Somehow all three kids ended up in our bed last night and two of them peed on me.
With heavy eyes and slow movements, I went through the motions. I put the sheets in the washer. I changed my own clothes. I ran a bath for the little ones. I went about my morning routine. I got my oldest to school on time. Just barely. But we did it. When I made it back home and tried to unlock my front door with my automatic car key pod, I just stood there and laughed.
I had to laugh because I’m not playing house. This is real. My life is really happening. Every choice I make has a consequence. Every moment has the potential to become a memory. Nothing is wasted. It’s all magical. Even the boring stuff. Even the stressful.
Yesterday I was ten. I went to my dad’s every other weekend. I used sticky tack to cover my bedroom wall with photos of my friends.

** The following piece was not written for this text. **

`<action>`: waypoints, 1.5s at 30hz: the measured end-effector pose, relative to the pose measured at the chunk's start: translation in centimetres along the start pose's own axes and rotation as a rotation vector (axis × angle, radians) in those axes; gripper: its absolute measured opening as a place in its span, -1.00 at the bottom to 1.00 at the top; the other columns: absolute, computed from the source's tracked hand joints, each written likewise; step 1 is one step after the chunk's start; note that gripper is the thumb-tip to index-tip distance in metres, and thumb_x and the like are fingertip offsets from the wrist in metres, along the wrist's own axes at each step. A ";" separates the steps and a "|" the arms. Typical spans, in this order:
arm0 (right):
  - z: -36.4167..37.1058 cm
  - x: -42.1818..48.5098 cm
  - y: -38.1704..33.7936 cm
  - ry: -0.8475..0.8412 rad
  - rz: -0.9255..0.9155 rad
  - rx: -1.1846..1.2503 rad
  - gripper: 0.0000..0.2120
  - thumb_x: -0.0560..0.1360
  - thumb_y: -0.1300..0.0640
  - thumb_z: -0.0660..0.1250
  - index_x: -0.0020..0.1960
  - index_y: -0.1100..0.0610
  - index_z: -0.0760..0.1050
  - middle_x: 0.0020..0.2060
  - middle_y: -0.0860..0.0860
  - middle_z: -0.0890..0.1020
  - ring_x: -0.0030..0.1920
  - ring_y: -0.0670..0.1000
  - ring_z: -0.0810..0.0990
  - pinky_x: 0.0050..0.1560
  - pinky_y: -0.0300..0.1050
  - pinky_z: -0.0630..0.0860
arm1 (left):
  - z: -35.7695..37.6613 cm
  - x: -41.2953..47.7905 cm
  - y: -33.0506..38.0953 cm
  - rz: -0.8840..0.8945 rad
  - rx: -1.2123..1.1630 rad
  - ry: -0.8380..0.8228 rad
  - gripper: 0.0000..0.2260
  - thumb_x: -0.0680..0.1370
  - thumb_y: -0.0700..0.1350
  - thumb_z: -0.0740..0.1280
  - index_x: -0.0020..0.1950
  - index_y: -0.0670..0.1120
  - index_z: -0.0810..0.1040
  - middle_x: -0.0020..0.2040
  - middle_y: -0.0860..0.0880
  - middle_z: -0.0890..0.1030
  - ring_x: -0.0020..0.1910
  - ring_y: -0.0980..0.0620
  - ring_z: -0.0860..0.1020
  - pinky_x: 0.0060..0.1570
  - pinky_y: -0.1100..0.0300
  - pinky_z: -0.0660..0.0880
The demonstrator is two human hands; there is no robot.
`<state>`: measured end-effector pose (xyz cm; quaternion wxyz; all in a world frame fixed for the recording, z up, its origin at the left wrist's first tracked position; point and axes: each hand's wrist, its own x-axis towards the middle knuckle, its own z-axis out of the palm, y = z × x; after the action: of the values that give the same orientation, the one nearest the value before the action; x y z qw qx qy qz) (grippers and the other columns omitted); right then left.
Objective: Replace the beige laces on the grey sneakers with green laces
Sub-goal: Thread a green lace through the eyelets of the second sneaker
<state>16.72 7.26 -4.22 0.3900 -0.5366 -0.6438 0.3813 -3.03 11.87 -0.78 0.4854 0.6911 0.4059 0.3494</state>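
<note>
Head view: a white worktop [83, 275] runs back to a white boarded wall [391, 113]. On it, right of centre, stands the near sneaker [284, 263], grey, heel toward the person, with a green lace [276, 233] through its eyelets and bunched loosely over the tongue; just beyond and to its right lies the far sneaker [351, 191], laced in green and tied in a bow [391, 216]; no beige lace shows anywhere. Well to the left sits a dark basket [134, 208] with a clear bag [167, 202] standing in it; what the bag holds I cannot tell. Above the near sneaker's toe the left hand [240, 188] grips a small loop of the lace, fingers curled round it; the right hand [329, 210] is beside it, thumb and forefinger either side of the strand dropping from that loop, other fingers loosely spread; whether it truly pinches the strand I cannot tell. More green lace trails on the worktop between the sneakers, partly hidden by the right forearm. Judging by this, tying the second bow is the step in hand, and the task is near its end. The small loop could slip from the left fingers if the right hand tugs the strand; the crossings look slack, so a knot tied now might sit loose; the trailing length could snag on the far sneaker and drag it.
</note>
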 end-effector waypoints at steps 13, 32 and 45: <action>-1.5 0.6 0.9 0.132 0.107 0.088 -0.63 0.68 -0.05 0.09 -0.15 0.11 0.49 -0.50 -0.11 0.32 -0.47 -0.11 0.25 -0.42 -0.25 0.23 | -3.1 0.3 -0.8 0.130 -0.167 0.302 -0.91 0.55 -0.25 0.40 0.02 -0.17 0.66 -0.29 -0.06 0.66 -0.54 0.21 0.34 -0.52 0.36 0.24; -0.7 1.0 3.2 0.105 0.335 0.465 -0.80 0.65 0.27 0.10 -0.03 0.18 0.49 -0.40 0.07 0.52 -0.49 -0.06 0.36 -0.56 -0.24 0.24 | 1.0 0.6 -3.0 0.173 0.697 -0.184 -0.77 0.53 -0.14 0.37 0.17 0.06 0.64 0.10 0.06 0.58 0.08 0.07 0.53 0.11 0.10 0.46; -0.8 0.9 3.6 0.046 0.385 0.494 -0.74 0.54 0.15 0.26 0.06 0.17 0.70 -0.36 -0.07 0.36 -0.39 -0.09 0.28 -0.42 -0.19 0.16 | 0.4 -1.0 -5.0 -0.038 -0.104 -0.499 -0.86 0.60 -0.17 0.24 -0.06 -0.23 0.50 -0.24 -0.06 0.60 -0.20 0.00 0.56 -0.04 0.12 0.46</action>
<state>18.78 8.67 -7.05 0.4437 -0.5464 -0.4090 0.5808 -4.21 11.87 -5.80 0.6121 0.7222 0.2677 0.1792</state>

I had my own bathroom and I lit lavender candles and I pretended I was grown. I used face cream that someone gave to me. I remember it came in a green glass jar. I poured pickle juice in champagne glasses and borrowed my mom’s makeup. And I tried on womanhood. It fit in all the most awkward ways.
But when I would put my pretend womanhood on a shelf and go back to being a kid with bad dreams, my mom always left her door open just a crack so that I could feel safe again. I spent many a night on a soft palette, listening to the whirring of her fan and dreaming about my future.
I used to think I grew up too fast. But now I think I grew up just right. And I just keep on growing. I had enough freedom to make some mistakes but not so much freedom that I didn’t have a place to land.
I hope when my girls are older they can say the same thing. That they grew up just right and never stopped.
I hope I am their safe landing place.
But also the one who encourages them to fly.